Email is Dead for Me

After a less-than-rousing response to a conference in which I invited 18 male friends who live locally, and got only two responses at all, I sent a second, perhaps ill-advised second email the following week, exactly seven days later, asking, “Hey, what gives? Why no response?”

Here’s what I sent (hold your breath - it’s a bit rough, but remember that most of the recipients were people I’ve known for over a decade - all men):

I have to say that out of all the so-called “men” that I sent this to, only two responded at all. Quite frankly, it’s depressing to know that a lifetime of friendships and relationships that I’ve made come down to the fact that most of you don’t have either the time, respect, or interest in me as a person to bother to respond to a nice email. “Thanks, but I can’t go”, would seem to me, the starting point for politeness.

I realize that some people view email, even in 2008, as some “less-than” form of communication, not on par with hand-printed wedding invitations and the like. I’m aware of that.

Maybe some of you simply view me as an “ass”, or have for some time, and just don’t have the courage to say it to my face. Who knows?
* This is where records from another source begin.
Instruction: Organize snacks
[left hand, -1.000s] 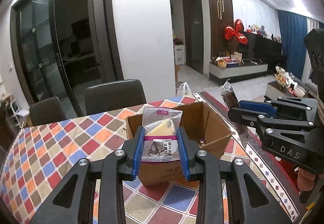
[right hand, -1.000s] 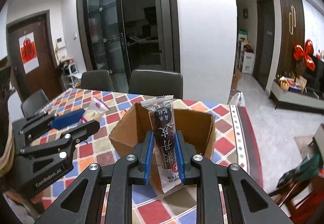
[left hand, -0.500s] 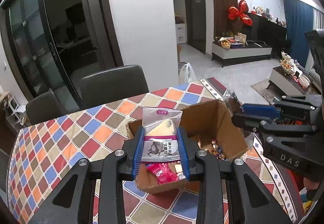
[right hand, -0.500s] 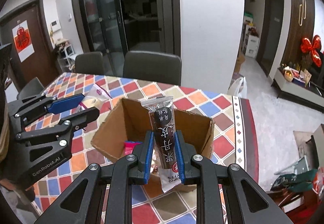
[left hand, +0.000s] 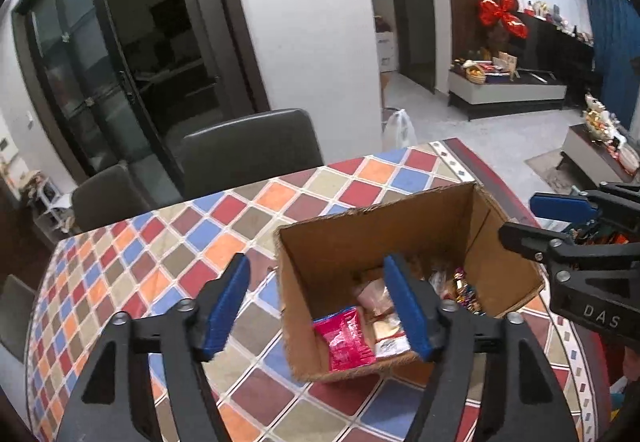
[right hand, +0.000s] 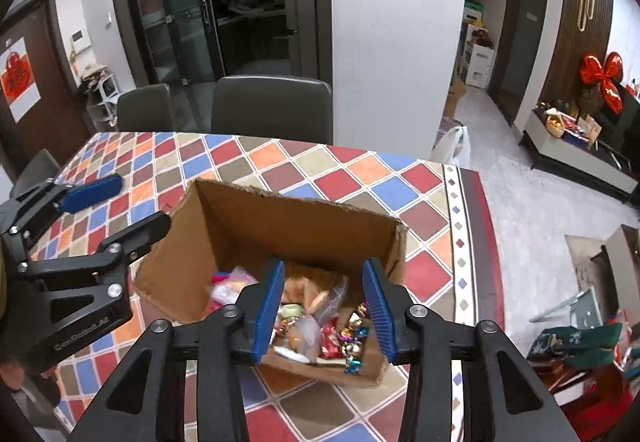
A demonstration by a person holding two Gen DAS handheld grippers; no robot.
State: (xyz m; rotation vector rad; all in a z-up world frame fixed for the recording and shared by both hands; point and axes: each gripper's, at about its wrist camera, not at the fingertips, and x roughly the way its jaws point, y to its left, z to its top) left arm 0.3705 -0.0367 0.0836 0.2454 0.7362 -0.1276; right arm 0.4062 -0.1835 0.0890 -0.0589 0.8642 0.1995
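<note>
Two fisheye views look down along a pair of hand-held tongs at a cardboard box (left hand: 360, 242) standing open on a counter (left hand: 168, 242) covered with a cloth of red, blue, orange and tan diamonds.

In the left wrist view, the left tongs (left hand: 316, 306) fill the lower part of the frame. Their blue-padded jaws are spread and opening wider, with nothing pinched between them. The left pad hangs over the counter just outside the box; the right pad is over the box's interior. Inside the box, at lower centre, lies a pink snack packet (left hand: 346, 342) beside a pale packet with a white label (left hand: 386, 334), and a heap of shiny wrapped candies (left hand: 464, 290) sits toward the right wall. The right tongs (left hand: 560, 222) enter from the right edge of the frame, above the box's right rim.

In the right wrist view, the right tongs (right hand: 324, 306) occupy the lower centre, jaws apart and opening, with nothing gripped. Between and below them the box (right hand: 288, 226) shows mixed snacks, including colourful foil candies (right hand: 352, 338) and clear-wrapped pieces. The left tongs (right hand: 104, 206) reach in from the left edge of the frame. Two dark chairs (right hand: 272, 106) stand behind the counter at upper centre.
</note>
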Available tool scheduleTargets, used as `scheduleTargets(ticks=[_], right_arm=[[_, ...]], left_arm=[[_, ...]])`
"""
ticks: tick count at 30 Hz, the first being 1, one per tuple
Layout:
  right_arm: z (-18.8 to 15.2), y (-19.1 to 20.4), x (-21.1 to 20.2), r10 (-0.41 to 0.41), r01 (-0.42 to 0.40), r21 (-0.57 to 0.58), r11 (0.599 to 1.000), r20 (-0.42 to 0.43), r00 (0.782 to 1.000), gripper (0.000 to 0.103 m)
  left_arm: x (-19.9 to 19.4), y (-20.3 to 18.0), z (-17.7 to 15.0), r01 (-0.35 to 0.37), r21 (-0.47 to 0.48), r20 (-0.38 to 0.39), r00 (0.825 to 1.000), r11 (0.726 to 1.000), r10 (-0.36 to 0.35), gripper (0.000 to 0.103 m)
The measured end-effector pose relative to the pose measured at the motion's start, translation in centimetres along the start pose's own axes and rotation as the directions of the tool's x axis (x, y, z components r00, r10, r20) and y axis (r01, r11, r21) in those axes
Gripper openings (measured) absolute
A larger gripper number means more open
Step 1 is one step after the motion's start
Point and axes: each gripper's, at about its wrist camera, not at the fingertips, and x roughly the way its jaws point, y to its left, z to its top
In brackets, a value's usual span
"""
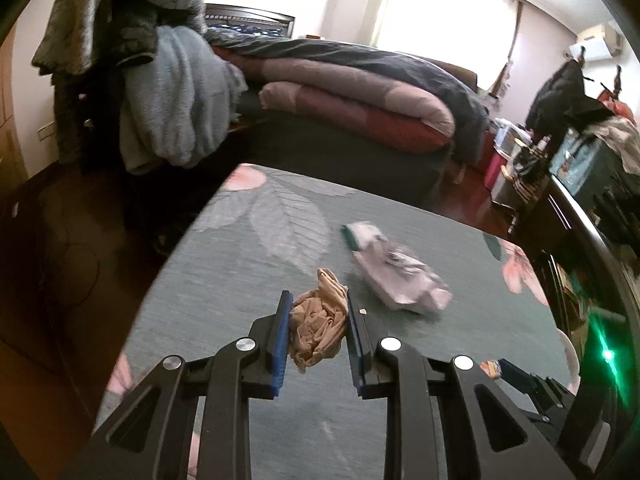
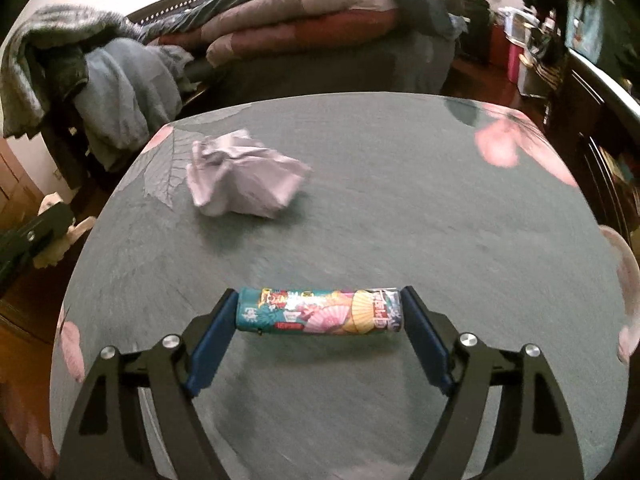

Personally, I’m sick of wasting time feigning a relationship with some of you when clearly your head is elsewhere. I’m moving on. There’s other cool people in this world that show a little common decency and respect. I’ve NEVER not responded to an email - especially one in which someone takes the time to invite me to something (not just a forwarded missive).

I think many of you are swell guys, but there’s really no point in being friends if you won’t communicate. If you’re THAT busy, I suppose that’s a message in and of itself.

I got back a few more responses after that. Here’s the breakdown with a few excerpts:

  • 4 apologetically toned emails about how stuffed their email inbox was and how they meant to reply, but didn’t yet:
    • I’d like to say I’m truly sorry and I hope you’re not wound up too much to accept an apology from me. It’s not just you, I’ve been letting a lot of things slip. It’s becoming increasingly difficult to meet every demand lately.